I decided to try using IGBT’s in my optimized half bridge Tesla Coil driver circuit. The results were good but the IGBT’s did have more heating than the very low RDS on mosfets such as the IRFP4229. I was able to phase shift the drive feedback such that zero crossing switching was achieved, but the Collector to Emitter voltage of approximately 1 volt @ 10 amp current produces 10 watts of dissipation, whereas the IRFP4229 RDS of. 04 ohm yields only 4 watts of dissipation @ 10 amps. So for a low power coil the FET is a better performer. At much larger currents, the IR dissipation the Mosfet grows exponentially, so in DRSSTC designs the IGBT would be a better choice as its dissipation grows linearly. My test coil operates at nearly 400KHz. This is a very high frequency for IGBT’s. The main issue with IGBTs is that they are slow to turn off when driven to saturation(switching). I chose the STGW35HF60W 600V, 35 amp ultra fast IGBT for my experiments. It is optimized to minimize turn off delay and residual tail current. It worked well at this frequency but the price you pay is a higher Collector to Emitter saturation voltage than you get with slower IGBTs. So again this is a trade off. Over all these IGBTs work well in the circuit and while they do get warmer than the Mosfets, they do not overheat with the small heat sinks and switching losses are low. They seem tolerant of abuse and I have not blown any up yet!
Lately, I have been experimenting with solid state Tesla Coil design ideas and after many destroyed mosfets, I have developed a reliable and efficient conventional solid state half bridge Tesla Coil driver. The topology is a basic half bridge so the primary is not resonant. This choice was made so I could operate it in continuous mode when desired. It is designed to operate with 120 VAC. The circuit is self exciting, utilizing current feedback from the secondary by means of a small 200:1 coilcraft current sensing transformer. The driver is efficient requiring minimal heat sinking of the mosfet switches. As such, the driver can be run for long intervals. The limitation on run time is constrained by the coils(secondary and primary ) and the electrolytic power supply capacitors heating up. I can generate 11 inch streamers on my 5″ diameter x 7″ tall secondary with a 6″ toroid terminal. I can just change out the different secondary and primary combinations I want to test, as the driver will easily operate from 100Khz to over 1 MHz. Depending on the frequency, you may need to change one resistor. The driver board is only 3.6″x 3.6″ and including simple stick on heatsinks for the mosfets.
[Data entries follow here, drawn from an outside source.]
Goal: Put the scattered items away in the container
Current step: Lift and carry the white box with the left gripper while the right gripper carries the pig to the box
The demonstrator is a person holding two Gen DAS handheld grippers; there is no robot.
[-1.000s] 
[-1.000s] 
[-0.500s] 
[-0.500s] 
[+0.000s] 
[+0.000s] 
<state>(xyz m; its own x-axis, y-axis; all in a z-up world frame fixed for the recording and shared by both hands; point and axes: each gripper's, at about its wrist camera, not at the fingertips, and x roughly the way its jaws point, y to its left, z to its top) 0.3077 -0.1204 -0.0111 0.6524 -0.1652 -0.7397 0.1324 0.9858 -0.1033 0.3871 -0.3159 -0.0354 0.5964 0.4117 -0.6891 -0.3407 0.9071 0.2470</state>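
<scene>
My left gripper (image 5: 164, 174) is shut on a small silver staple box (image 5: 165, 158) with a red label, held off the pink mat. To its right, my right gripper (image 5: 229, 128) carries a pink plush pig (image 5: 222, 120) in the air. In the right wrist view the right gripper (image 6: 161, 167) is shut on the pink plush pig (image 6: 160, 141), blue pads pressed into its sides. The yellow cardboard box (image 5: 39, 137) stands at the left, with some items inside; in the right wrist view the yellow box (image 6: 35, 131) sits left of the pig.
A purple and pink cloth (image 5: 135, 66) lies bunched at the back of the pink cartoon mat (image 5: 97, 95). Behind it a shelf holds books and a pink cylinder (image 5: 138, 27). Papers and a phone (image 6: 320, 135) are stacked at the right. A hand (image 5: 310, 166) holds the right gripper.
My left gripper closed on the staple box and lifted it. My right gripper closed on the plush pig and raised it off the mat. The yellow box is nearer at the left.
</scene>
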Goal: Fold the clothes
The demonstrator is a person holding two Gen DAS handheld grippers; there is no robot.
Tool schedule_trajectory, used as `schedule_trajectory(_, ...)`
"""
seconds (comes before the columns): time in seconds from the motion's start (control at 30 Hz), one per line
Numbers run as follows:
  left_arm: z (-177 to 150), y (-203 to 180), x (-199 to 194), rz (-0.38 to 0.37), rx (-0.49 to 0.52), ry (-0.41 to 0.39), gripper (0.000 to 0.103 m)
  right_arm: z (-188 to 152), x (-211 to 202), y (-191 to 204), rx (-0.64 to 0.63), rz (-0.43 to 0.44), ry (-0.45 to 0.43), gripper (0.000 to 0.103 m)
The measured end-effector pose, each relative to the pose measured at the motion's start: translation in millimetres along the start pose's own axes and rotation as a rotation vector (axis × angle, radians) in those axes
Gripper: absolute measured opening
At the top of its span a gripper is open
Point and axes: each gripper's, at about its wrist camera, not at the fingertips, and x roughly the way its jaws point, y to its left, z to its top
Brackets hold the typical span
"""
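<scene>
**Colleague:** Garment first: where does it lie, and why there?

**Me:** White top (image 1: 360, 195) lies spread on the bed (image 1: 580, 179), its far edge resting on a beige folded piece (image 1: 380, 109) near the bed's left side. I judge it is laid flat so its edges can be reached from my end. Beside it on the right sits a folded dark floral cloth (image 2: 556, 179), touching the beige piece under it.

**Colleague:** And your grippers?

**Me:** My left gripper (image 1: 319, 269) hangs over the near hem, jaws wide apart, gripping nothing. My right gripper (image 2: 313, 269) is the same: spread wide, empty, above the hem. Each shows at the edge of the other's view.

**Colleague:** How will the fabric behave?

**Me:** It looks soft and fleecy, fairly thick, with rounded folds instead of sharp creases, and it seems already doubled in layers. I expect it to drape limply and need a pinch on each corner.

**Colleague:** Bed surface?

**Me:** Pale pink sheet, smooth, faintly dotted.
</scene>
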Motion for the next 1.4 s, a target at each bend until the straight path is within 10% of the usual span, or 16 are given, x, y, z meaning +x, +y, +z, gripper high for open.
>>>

Features that improve efficiency and reduce mosfet heating:
Properly designed gate drive: I used an appropriately sized and correct ferrite material xfmr core for the drive transformer. The core I used is very small (.3 inches) and was cannibalized from a small pulse xformer obtained from Mouser(photo below). There were no cheap small cores available on Mouser so i just found a small pulse isolation transformer that was inexpensive and I could get the core from. If you prefer, you can purchase stand alone core. Type 73 material is a good choice and a core no bigger than a .5 inch will be fine for this circuit. I cannibalized the core out of the housing and re-wound it with a trifilar 28 gauge winding of 5 turns. I also placed schottky diodes across the 10 ohm gate resistor providing for slightly faster off time than on time, This ensures minimal shoot through(both mosfets on at the same time). The drive is clean with no ringing and fast rise and fall times(pictures below). This reduces switching losses.
Choice of mosfet: I wanted to select a low cost and high performance mosfet for the circuit. There are two I found that work well. The basic criteria are : > 250V breakdown rating @ > 20 amp current capacity. Low output capacitance, gate capacitance and on resistance were also important. The IRFP4229 is the ideal candidate. It has a breakdown of 250V. It can handle 40 amps of current, and has total switch delay of of 100ns(very fast). The on resistance is .04 ohm; so IR losses are low. A similar device, only slightly slower and with a slightly greater on resistance is the STW46NF30. Both were evaluated and worked well. The cost of both of these mosfets is around $3 each.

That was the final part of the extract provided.